Sebastian s'inquiétait : il sentait l'âme du Phantomhive s'agiter et se convulser, comme mise au supplice. Et bien que d'ordinaire, une telle situation l'eût délecté, que ce fut son âme sœur qui la subît lui procurait une vive sensation d'inconfort et le besoin impérieux d'y remédier. Aussi s'avança-t-il d'un pas, une main en avant, espérant approcher son maître sans qu'il le repoussât et lui apporter ce réconfort qu'il semblait réclamer à corps et à cris.

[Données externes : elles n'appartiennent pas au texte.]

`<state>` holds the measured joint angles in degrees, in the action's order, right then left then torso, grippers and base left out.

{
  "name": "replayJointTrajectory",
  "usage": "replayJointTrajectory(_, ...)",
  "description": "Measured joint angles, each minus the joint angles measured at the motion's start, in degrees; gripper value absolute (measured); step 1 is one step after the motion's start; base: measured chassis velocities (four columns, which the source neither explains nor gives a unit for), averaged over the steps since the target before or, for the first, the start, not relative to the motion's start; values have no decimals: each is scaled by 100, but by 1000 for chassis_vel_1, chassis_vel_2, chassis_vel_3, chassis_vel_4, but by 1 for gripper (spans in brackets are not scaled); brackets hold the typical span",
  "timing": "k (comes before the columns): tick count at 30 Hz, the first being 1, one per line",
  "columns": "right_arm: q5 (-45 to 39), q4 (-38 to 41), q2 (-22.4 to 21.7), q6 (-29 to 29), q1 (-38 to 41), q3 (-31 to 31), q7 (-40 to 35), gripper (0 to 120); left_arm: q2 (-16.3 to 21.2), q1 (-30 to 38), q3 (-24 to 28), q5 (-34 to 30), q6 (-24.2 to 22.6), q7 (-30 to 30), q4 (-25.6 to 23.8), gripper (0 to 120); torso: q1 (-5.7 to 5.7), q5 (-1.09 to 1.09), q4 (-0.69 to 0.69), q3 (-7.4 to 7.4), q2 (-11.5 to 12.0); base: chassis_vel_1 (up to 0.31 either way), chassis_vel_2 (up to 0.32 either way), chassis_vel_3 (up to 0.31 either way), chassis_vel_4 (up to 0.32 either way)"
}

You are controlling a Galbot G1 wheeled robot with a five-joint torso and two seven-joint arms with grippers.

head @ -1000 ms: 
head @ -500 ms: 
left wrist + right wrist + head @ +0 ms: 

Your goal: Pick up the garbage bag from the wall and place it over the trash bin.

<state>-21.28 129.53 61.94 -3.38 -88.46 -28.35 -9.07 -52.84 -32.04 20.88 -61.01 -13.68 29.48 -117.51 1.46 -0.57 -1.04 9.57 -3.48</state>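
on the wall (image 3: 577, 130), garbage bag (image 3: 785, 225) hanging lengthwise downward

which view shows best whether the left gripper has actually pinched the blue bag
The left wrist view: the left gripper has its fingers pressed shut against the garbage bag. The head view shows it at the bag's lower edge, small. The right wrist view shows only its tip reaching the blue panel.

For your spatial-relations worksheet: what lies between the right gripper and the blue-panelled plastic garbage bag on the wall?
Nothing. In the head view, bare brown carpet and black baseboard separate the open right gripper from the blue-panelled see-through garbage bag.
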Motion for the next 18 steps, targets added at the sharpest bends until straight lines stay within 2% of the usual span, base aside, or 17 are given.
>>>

Mais Ciel l'arrêta d'une exclamation impérieuse, la colère bien visible sur son si joli visage.

« Ne t'approches pas ! »

Puis, se reprenant une nouvelle fois, il détourna le regard. Son œil bleu se perdit dans le vide et sa main vint trouver son cache-œil qu'il dénoua. Son œil droit s'ouvrit, dévoilant le sceau qui luisait faiblement dans l'obscurité de la chambre.

« Dis-moi, Sebastian… » commença-t-il sans pourtant lui adresser le moindre regard.

« Quand comptes-tu dévorer mon âme ? »

L'intéressé ouvrit de grands yeux surpris, ne s'attendant pas à une telle question, avant qu'un sourire mutin n'étire ses lèvres fines.

« Voici donc ce qui vous tracassait… Et puis-je savoir la raison d'une telle inquiétude ? Nous n'avons pourtant pas encore retrouvé les traîtres à votre famille…

_ Ne fais pas l'imbécile. »

La voix du maître des lieux était ferme, quoique las. Au fond des yeux hantés de Ciel se reflétèrent tous les tourments qui l'agitaient, et ce sans même qu'il s'en aperçoive. Cette vision arracha un nouveau rictus à Sebastian qui s'approcha encore, malgré l'interdiction de son maître.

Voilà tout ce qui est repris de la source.